Airway neutrophilia has been recognized as a predominant feature of acute lung disorders. While it has been shown that IL-17 induces expression of the CXC chemokines in the airways leading to neutrophil recruitment, the IL-17R expression in human ASM cells and the molecular mechanism by which IL-17 mediates neutrophilic chemo-attractant CXCL-8 (IL-8) production have not been determined. Our study showed that ASM cells express steady state IL-17R protein, mRNA and surface-bound receptor. Interestingly, airway sections from COPD patients revealed IL-17R-positive immunostaining within ASM bundles. IL-17 was capable of stimulating CXCL-8 protein release from ASM cells which was significantly decreased by neutralizing anti-IL-17 mAb. Furthermore, IL-17 induction of CXCL-8 mRNA and protein release from ASM cells was abrogated by transcriptional inhibitor actinomycin D. CXCL-8 promoter reporter analysis using wild type and site specific mutant constructs demonstrated a key role for AP1 and NF-κB  binding sites  in IL-17-induced CXCL-8 expression. These data demonstrate that IL-17 mediates CXCL-8 expression in ASM cells via a transcriptional mechanism depending on NF-κB and AP-1 pathways. Together, our findings suggest that ASM cells play an important role in airway neutrophilia.

Introduction

Airway neutrophilia has been recognized as a predominant feature of lung inflammatory disorders such as Chronic Obstructive Pulmonary Disease (COPD) and severe asthma [1], [2], [3]. Elevated numbers of neutrophils within the inflammatory infiltrate are often associated with disease severity [4]. These cells are believed to contribute to tissue damage through release of granule proteins, reactive oxygen metabolites, pro-inflammatory, and pro-fibrotic cytokines.
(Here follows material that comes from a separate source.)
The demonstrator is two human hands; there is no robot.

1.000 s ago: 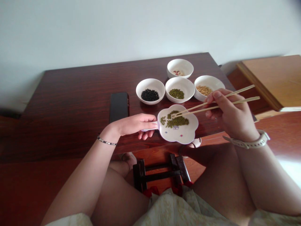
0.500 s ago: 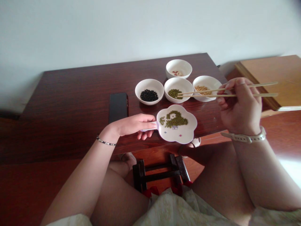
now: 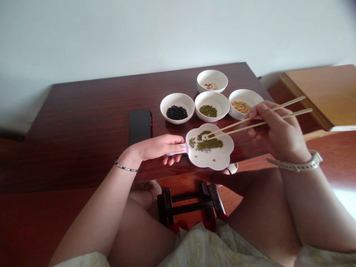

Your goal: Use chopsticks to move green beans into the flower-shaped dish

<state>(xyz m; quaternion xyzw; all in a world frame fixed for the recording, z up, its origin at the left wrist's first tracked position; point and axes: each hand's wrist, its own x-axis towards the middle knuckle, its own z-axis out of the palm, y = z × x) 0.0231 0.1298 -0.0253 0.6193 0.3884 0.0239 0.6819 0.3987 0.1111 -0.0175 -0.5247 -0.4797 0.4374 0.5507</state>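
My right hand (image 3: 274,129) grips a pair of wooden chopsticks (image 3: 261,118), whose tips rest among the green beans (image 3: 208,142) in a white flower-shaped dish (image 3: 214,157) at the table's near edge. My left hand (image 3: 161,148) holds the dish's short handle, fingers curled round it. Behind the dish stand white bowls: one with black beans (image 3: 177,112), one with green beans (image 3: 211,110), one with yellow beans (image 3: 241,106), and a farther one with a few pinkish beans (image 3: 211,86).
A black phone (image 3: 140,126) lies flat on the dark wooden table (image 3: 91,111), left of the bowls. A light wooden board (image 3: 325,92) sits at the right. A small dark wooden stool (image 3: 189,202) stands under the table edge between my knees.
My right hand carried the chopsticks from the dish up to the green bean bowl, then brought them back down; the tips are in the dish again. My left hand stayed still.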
In addition to eliciting tissue damage, neutrophil-derived pro-inflammatory mediators can perpetuate the inflammatory reaction and lead to chronic changes in airway function [5], [6], [7].

Human interleukin-17 (IL-17) is a homodimeric protein, with pleiotropic biological activities, that can be released by activated CD4+ T cells [8], [9], [10]. IL-17 is able to stimulate production of IL-6, IL-8, GM-CSF, stem cell factor, and prostaglandin E2 from various cell types, such as fibroblasts, keratinocytes, and renal epithelial cells [11], [12], [13], [14]. A potential role of IL-17 in the initiation or maintenance of inflammatory responses is suggested by elevated IL-17 mRNA expression in mononuclear cells from patients with multiple sclerosis [15], in patients with rheumatoid arthritis [16], and patients with systemic lupus erythematosus [17]. Furthermore, studies using a murine model have clearly demonstrated the role of IL-17 network in inducing neutrophil recruitment to the inflammatory sites [18].
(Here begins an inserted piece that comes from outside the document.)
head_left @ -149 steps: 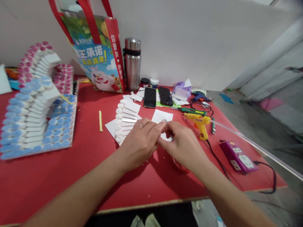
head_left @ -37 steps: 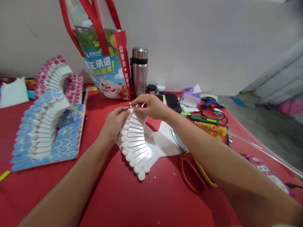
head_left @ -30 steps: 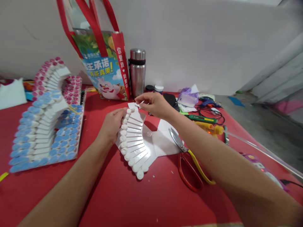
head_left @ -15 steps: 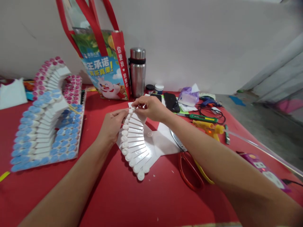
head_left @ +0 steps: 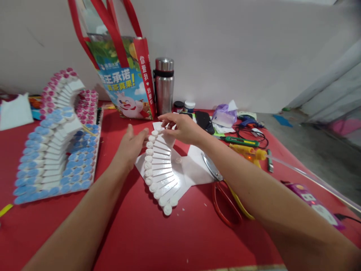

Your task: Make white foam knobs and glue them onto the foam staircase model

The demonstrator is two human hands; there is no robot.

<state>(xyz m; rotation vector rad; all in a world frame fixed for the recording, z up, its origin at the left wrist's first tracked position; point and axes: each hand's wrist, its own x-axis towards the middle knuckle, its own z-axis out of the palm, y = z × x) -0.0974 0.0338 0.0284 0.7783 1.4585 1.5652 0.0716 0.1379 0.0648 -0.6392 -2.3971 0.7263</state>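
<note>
A white fan-shaped piece with narrow ribs lies on the red table, white rolled rosettes lining its left outer edge. My left hand is just left of the upper rosettes, thumb raised and fingers stretched out, holding nothing. Over the fan's top end is my right hand, its thumb and fingers parted close to the uppermost rosette; whether they touch it is unclear. One loose rosette sits by the fan's inner curve. White sheets extend under and beside the fan.
Scissors with red and yellow handles lie near my right forearm. Beyond are a yellow glue gun, a green cutter and a tissue pack. Finished-looking blue and pink fans stand left; a bag and steel flask stand behind.
My left hand has let go of the fan's upper edge and moved slightly left, its fingers opening. My right hand's fingers have parted at the top rosette, and the hand has barely moved.
</note>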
IL-8/CXCL-8 belongs to the CXC chemokines subfamily of cytokines and is an important chemoattractant of neutrophils. It has also chemotactic activity for activated T lymphocytes, eosinophils and basophils. Furthermore, CXCL-8 enhances integrin expression in monocytes and their adherence to endothelial cells leading to inflammatory process.

Recent evidence suggests that airway smooth muscle (ASM) cells are a potential source of proinflammatory cytokines and chemokines [19], [20], thereby acting as effector cells in initiating or perpetuating airway inflammation. While it has been shown that IL-17 induces expression of chemokines and cytokines in the airway [21], potential direct effects of IL-17 on ASM cells have not been determined. We hypothesized that ASM cells play a key role in the pathogenesis and maintenance of chronic airway inflammation via IL-17-dependent mechanisms. To investigate the role of IL-17 in this process, we examined the expression of IL-17R by human airway smooth muscle, and the molecular mechanism by which IL-17 influences smooth muscle neutrophilic mediator release, particularly CXCL-8.